● WHAT YOU NEED TO DO
When you reach the line in the listing below that contains "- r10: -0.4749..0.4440", begin returning lines exactly as written, and stop after the line that contains "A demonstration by". Return no other lines.

::::::

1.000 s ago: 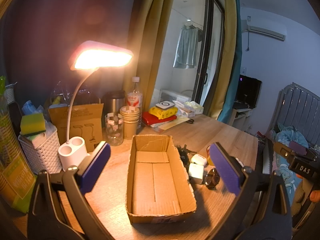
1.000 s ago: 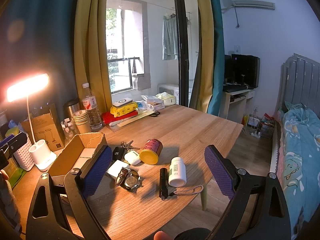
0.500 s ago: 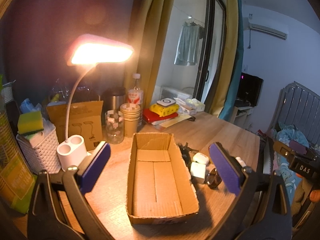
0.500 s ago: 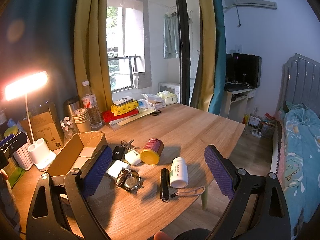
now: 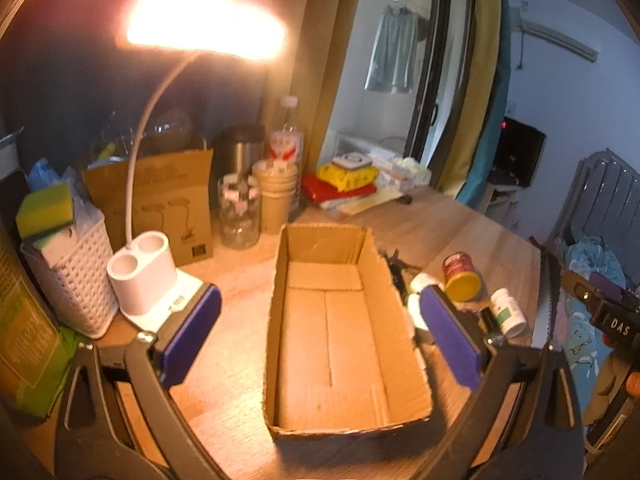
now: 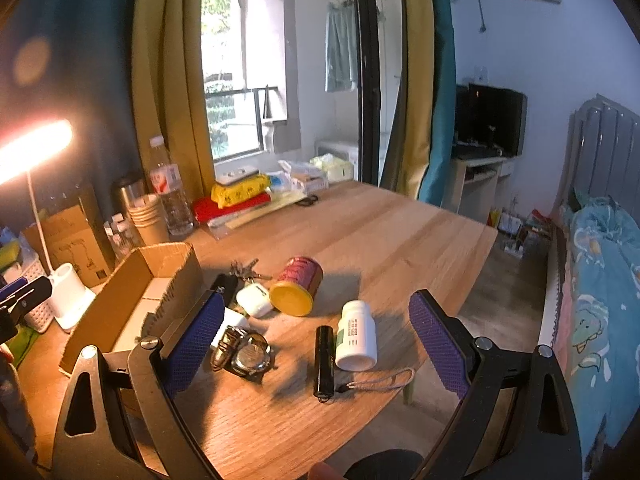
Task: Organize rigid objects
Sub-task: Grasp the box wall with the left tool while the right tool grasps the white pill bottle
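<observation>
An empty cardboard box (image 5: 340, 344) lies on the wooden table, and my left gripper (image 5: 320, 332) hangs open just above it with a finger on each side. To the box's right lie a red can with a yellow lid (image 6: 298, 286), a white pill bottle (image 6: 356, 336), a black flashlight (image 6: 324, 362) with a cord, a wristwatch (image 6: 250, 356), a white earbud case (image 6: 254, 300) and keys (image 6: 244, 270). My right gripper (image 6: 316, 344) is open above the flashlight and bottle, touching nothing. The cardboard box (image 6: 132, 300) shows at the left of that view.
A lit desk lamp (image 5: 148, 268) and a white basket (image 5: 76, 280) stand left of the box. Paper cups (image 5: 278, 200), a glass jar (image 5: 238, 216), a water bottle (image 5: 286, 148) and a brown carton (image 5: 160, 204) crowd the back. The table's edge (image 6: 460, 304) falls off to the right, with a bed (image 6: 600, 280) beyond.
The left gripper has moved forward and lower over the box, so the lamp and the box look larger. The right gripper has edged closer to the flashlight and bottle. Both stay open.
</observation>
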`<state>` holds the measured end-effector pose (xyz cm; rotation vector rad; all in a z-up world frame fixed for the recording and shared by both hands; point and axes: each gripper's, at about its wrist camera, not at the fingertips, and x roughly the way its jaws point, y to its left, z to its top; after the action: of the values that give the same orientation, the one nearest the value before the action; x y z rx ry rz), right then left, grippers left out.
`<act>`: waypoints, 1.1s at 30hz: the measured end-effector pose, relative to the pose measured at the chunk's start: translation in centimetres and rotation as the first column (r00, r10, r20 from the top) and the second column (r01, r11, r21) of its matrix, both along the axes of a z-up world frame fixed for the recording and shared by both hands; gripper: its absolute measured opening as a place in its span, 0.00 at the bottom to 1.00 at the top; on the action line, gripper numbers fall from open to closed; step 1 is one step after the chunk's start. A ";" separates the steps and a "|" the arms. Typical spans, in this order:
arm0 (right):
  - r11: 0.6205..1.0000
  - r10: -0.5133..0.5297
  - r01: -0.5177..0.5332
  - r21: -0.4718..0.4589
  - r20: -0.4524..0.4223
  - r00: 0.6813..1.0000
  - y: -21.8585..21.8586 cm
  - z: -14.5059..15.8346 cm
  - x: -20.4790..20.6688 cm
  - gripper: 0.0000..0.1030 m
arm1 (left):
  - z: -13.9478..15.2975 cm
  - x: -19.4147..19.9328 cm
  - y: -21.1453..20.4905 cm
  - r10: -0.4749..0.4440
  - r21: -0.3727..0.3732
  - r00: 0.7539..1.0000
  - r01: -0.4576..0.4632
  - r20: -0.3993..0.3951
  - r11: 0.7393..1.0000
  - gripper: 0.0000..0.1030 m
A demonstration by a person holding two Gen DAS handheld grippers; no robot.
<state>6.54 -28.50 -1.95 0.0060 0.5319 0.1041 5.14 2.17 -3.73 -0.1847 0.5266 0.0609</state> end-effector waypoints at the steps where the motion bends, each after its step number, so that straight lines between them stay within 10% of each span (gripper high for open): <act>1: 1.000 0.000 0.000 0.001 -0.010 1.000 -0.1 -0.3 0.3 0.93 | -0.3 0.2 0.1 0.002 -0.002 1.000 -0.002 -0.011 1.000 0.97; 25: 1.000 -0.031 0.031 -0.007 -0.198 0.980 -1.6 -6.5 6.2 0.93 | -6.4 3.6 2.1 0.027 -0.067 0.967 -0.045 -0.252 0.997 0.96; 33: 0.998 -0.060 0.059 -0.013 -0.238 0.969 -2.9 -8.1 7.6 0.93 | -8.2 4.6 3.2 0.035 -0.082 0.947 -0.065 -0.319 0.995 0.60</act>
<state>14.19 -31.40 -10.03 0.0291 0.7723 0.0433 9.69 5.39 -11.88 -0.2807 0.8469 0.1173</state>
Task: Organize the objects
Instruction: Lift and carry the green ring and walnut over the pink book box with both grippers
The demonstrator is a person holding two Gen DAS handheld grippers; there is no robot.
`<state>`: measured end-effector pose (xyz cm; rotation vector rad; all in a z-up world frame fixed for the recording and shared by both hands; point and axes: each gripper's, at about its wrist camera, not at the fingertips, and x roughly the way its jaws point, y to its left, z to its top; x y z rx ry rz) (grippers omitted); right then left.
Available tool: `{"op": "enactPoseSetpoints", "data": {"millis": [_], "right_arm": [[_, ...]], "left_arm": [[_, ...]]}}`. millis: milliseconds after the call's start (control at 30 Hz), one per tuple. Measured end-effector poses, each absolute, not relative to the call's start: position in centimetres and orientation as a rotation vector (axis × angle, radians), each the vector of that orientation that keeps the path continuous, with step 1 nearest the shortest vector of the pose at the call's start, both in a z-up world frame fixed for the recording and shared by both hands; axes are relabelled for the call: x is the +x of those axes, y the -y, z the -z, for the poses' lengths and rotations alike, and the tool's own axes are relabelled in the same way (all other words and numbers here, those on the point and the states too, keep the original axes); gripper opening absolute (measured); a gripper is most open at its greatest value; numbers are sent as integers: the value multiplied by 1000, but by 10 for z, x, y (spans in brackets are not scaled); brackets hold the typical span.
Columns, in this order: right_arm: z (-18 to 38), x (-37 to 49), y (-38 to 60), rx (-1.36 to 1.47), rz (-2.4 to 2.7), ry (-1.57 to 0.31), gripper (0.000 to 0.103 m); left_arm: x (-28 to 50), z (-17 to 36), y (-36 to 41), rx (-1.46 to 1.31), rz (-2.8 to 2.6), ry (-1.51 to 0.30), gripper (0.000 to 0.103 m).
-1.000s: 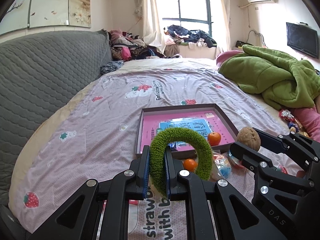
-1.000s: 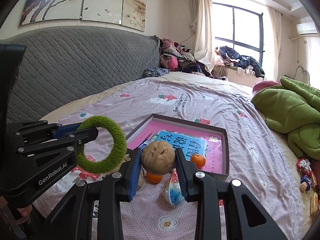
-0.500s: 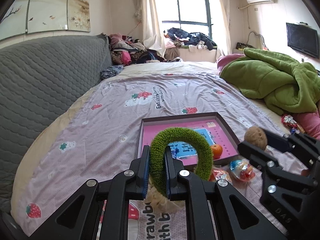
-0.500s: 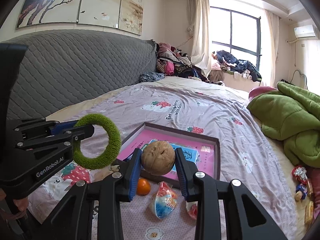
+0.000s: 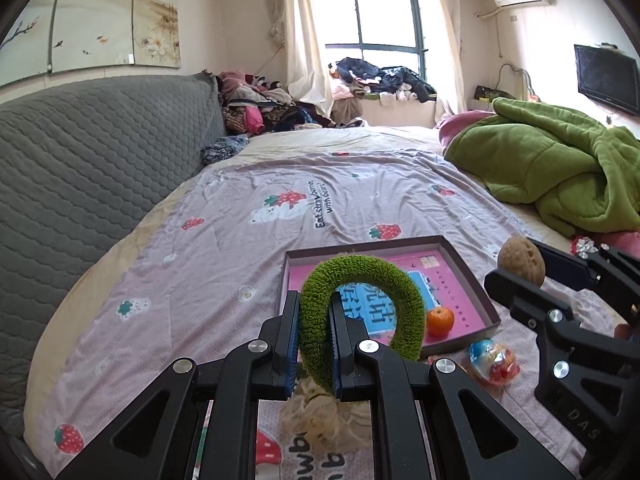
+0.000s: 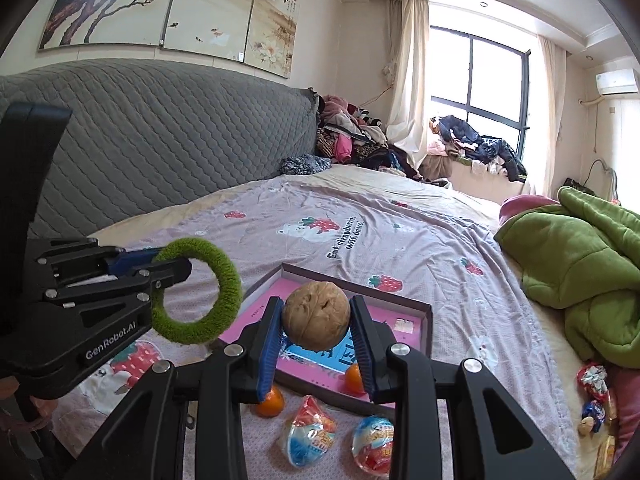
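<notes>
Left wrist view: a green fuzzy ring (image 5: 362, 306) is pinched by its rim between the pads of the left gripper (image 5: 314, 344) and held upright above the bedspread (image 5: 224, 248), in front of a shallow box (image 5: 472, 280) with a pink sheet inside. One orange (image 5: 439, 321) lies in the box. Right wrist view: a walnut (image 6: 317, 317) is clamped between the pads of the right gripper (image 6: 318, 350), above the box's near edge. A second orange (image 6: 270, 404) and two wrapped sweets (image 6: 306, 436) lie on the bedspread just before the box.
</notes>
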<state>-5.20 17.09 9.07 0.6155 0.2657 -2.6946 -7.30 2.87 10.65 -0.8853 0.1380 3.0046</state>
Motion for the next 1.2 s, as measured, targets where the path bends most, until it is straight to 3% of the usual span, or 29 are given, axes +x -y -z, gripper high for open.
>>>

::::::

● RESULT BELOW
  - r10: -0.4749..0.4440
  - r21: -0.3727..0.3732
  - r00: 0.7539..1.0000
  - r01: -0.4576..0.4632
  - r20: -0.3993..0.3951
  - r11: 0.7393..1.0000
  - gripper: 0.0000..0.1030 m
A demonstration by a person holding two Gen DAS handheld grippers; no robot.

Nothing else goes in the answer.